- _What you need to do_:
Take each line of the material that includes "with" and copy it.

- _Recorded information_:
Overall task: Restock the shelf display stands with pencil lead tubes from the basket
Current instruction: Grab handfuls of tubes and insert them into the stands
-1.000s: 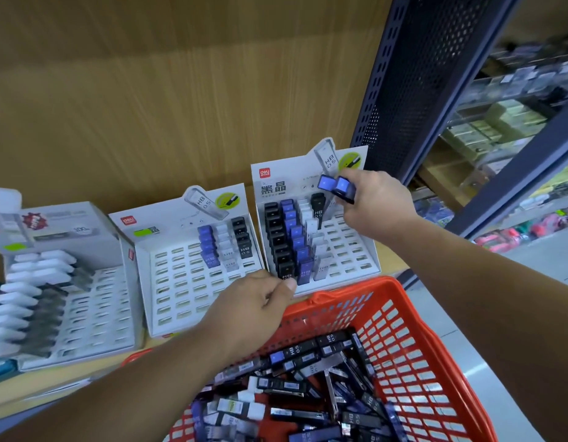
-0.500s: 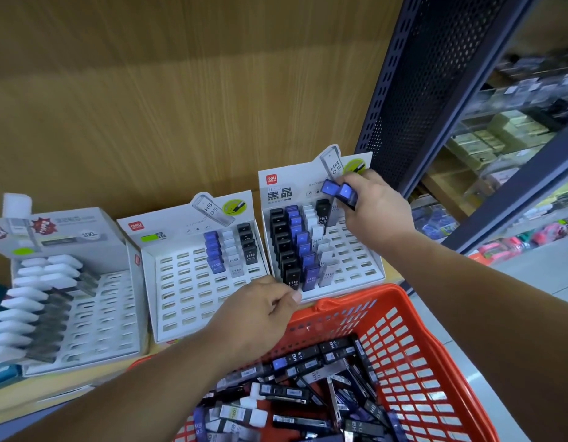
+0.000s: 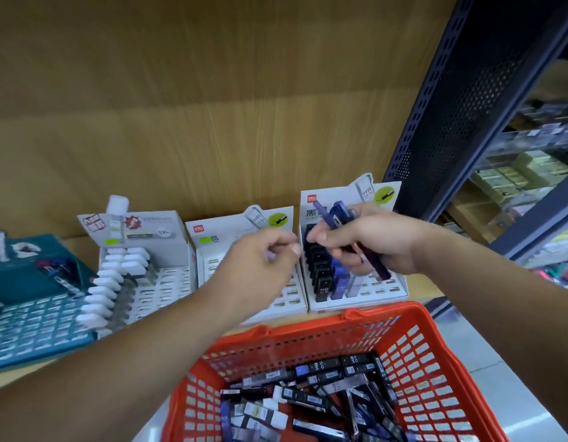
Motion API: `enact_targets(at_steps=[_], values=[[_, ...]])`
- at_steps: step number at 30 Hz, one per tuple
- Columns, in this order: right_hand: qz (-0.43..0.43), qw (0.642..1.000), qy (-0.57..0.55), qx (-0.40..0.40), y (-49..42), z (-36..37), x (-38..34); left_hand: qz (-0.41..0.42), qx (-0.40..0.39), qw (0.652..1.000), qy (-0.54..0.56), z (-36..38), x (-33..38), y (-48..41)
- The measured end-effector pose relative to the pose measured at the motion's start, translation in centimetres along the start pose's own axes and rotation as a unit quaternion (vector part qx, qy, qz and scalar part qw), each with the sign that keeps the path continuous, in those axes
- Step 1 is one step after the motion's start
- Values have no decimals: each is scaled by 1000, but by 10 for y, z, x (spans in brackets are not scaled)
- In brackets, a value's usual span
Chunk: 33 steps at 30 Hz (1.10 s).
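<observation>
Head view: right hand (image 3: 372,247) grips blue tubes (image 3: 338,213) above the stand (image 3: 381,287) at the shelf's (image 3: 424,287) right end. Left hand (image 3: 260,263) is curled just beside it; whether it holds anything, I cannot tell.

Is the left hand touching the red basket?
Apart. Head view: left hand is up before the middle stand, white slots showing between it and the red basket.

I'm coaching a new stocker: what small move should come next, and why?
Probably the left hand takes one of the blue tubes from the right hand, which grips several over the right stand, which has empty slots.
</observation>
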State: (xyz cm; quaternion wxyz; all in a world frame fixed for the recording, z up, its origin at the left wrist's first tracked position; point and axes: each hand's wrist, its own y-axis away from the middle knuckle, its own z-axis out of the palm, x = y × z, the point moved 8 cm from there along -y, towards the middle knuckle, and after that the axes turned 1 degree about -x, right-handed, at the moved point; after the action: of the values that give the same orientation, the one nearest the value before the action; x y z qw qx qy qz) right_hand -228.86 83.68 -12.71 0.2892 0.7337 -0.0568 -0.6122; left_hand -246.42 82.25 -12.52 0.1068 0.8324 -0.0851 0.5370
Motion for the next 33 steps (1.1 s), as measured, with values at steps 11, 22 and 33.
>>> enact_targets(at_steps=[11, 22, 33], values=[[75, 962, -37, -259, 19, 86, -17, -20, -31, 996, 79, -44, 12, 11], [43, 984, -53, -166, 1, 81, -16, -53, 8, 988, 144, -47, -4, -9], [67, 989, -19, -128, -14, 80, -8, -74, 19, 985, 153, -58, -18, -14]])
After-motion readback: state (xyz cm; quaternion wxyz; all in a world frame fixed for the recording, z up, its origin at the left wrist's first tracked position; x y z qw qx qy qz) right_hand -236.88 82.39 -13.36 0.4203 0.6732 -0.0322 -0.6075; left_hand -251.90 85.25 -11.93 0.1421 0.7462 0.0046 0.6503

- _Written answer_:
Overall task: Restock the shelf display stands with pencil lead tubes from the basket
- The measured end-effector pose relative to the pose measured at the motion's start, translation in centimetres along the start pose's own axes and rotation as a unit quaternion (vector part qx, qy, qz and scalar part qw), each with the sign that keeps the path continuous, in those axes
Motion for the next 33 steps (1.1 s), as measured, with values at steps 11, 22 and 33.

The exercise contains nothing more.